* **WHAT IS BEING ASKED**:
Could you set down all of the data again, exactly as it stands?

######

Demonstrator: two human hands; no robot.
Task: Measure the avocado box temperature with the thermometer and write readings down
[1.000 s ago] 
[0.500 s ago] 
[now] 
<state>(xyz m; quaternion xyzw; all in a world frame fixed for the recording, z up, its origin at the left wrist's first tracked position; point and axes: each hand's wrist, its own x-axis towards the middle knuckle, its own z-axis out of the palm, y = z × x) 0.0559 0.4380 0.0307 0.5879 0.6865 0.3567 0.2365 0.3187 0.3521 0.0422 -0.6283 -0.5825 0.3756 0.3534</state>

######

* **TASK RESPONSE**:
Demonstrator: two human hands; no robot.
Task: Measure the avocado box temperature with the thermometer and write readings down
[1.000 s ago] 
[0.500 s ago] 
[now] 
<state>(xyz m; quaternion xyzw; all in a world frame fixed for the recording, z up, its origin at the left wrist's first tracked position; point and axes: each hand's wrist, its own x-axis towards the middle knuckle, its own z-axis out of the palm, y = z × x) 0.0559 0.4380 0.0307 0.5879 0.6865 0.3567 0.2365 0.3187 0.3521 0.0422 -0.6283 -0.5825 0.3756 0.3534</state>

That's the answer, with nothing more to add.